Have you ever evaluated your model in this way?

Evaluation of Classification Model with McNemar Test

Published in

Towards Data Science

7 min readMar 7, 2021

Model Evaluation is the subsidiary part of the model development process. It is the phase that is decided whether the model performs better. Therefore, it is critical to consider the model outcomes according to every possible evaluation method. Applying different methods can provide different perspectives.

There are different metrics (or methods) such as accuracy, recall, precision, F1 Score. These are the most used and known metrics for the model evaluation in classification. Every one of them evaluates the model in different ways. For example, while the accuracy provides insight into how your model can predict correctly, recall provides insight into how your model is sensitive for positive classes. In this article, I am going to explain another method called the McNemar test. This method can also provide another perspective to evaluate your model.
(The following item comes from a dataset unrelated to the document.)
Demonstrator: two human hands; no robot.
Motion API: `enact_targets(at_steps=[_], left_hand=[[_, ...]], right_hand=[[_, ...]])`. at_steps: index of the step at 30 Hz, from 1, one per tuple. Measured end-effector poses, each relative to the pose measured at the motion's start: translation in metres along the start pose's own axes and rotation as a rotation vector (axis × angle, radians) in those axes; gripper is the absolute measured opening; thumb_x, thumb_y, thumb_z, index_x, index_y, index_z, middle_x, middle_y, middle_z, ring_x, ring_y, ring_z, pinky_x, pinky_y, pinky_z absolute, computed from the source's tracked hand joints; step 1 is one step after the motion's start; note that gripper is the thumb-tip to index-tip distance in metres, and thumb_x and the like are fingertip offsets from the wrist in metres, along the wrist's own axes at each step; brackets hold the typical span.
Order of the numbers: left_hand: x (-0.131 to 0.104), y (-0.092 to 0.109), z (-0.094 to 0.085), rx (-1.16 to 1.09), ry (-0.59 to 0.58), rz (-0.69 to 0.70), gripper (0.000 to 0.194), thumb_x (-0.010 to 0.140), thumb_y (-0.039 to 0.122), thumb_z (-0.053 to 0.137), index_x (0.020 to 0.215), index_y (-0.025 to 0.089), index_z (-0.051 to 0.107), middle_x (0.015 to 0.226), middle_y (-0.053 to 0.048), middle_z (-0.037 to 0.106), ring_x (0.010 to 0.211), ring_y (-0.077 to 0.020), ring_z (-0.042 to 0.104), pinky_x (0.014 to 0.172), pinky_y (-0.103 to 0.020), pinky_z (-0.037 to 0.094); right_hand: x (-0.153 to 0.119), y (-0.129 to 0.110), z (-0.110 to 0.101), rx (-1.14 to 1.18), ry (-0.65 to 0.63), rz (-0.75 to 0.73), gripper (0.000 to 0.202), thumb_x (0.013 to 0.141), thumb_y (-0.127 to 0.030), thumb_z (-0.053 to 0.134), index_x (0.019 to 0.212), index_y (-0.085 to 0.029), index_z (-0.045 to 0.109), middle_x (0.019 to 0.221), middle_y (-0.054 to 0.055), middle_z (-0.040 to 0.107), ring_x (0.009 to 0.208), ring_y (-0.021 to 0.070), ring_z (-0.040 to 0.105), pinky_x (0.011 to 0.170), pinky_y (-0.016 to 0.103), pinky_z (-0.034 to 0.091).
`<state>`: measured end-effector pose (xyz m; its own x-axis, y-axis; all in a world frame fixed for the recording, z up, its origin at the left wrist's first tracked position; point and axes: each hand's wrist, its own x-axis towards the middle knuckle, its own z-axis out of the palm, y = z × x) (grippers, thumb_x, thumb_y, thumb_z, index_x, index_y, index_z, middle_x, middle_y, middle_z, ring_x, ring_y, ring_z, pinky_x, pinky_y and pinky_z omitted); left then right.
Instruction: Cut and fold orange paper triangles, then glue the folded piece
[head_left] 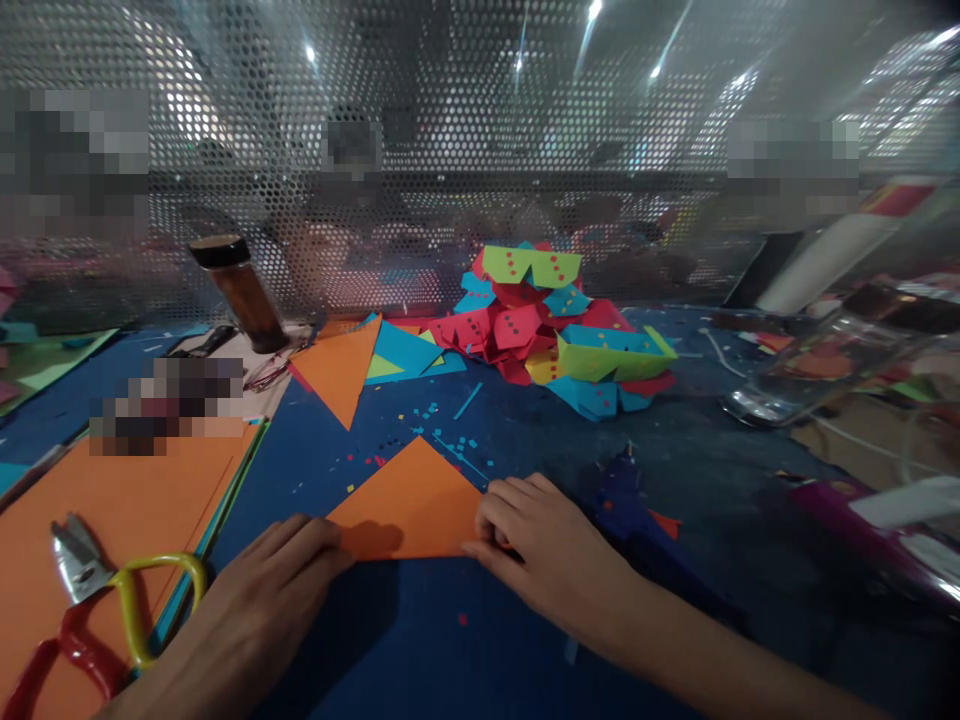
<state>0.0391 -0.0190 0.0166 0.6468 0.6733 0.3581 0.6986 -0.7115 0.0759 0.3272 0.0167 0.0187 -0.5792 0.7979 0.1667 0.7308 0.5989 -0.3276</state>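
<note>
An orange paper triangle (416,505) lies on the blue table (420,650), its point facing away from me. My left hand (262,585) pinches its left corner, fingers pressed together. The right corner is between the thumb and curled fingers of my right hand (547,560). Small blue, red and yellow paper bits (431,415) are scattered just beyond the triangle. Farther back is a pile of folded, punched paper pieces (517,330) in red, blue, green and yellow. Another orange triangle (341,365) lies to the left of that pile.
Scissors (90,590) with red and yellow handles rest on orange sheets (165,480) at the left. A brown bottle (244,295) stands behind them. At the right are a dark blue tool (637,520), a clear jar (832,350) and a purple object (862,520). A perforated metal screen (450,150) rises behind.
</note>
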Motion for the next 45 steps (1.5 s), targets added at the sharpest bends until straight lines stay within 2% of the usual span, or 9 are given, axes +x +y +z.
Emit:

Model Evaluation for Classification Models

Classification models are used for predicting certain classes by given input variables. However, their results are consist of nominal or discrete data. Therefore, confusion matrices are mostly preferred while evaluating the model results. It ensures to correct comparison of the actual and the predicted classes according to its cell values. In the following figure, there is an example 2x2 confusion matrix. This is a confusion matrix that shows the predicted classes and the actual classes.

Example confusion matrix (Created by author)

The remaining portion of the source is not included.